季節性も救いにはならない。Cryptorankのデータによると、2016年以降、7月がイーサにとってプラスで終了したのは10回中わずか4回であり、中央値では4.2%の下落となっている。8月と9月はさらに悪く、中央値でそれぞれ1.9%、12.7%の下落を記録している。次の重要なサポートラインは1,600ドル付近に位置し、この水準を下回ると、2024年末以来となる1,400ドル台への売り加速が発生する可能性がある。
8億4,000万ドルのDeFi損失、イーサリアムのセキュリティモデルへの信頼を毀損
4月に約2億9,300万ドルを流出させたケルプDAOのエクスプロイトは、イーサリアムのDeFiインフラにおける根深い脆弱性を露呈した。DefiLlamaのデータによると、この攻撃により投資家が中央集権型取引所やステーブルコインに資金を移動させた結果、DeFiプロトコルから約130億ドルの資金流出が発生した。5月に開始されたイーサリアム財団のクリアサイニング(Clear Signing)基準は、ユーザー側のフィッシング攻撃の一種に対処するものであり、ケルプDAOを襲ったようなスマートコントラクトのエクスプロイトを防ぐ効果はほとんどない。
セキュリティ危機はより広範な弱気相場をさらに悪化させている。イーサは過去5年間で26%下落しており、この統計値は長期保有者に、同資産の価値保存手段としてのナラティブへの疑問を抱かせている。暗号資産全体の時価総額に占めるBTCの割合を示すビットコイン・ドミナンスは、2026年初の52%から58%に上昇しており、アルトコインから最大のデジタル資産への資本移動を反映している。
マクロ環境は追い風を提供せず
FRBは6月、フェデラルファンド金利を5.25〜5.50%に据え置く決定を下し、経済見通しサマリー(SEP)では2026年中に1回のみの利下げが見込まれている。これにより実質利回りは高止まりし、利回りを生まないイーサに対して米国債などの利回り資産の魅力が相対的に高まっている。主要通貨バスケットに対する米ドルの強さを示すDXY指数は104を超えて推移しており、リスク資産にとってさらなる逆風となっている。

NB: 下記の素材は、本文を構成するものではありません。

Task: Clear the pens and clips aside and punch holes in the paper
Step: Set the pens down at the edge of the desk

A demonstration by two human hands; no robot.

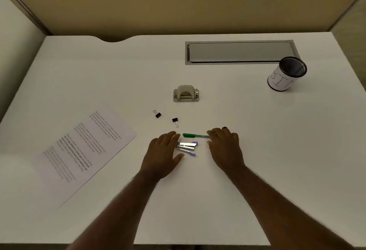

イーサの今後の価格軌道は、FRBが7月29〜30日の会合で政策転換のシグナルを送るかどうかに左右される。ハト派的なサプライズが起こればショートカバーを誘発する可能性があり、BinanceおよびOKXにおけるイーサ先物の建玉は、レバレッジ効いたロングポジションが脆弱であることを示唆している。しかし、DeFiのセキュリティ危機が解決されず、季節的な逆風が重なる中では、抵抗の少ない方向は依然として下方向である。
※本記事は情報提供のみを目的としており、投資助言を構成するものではありません。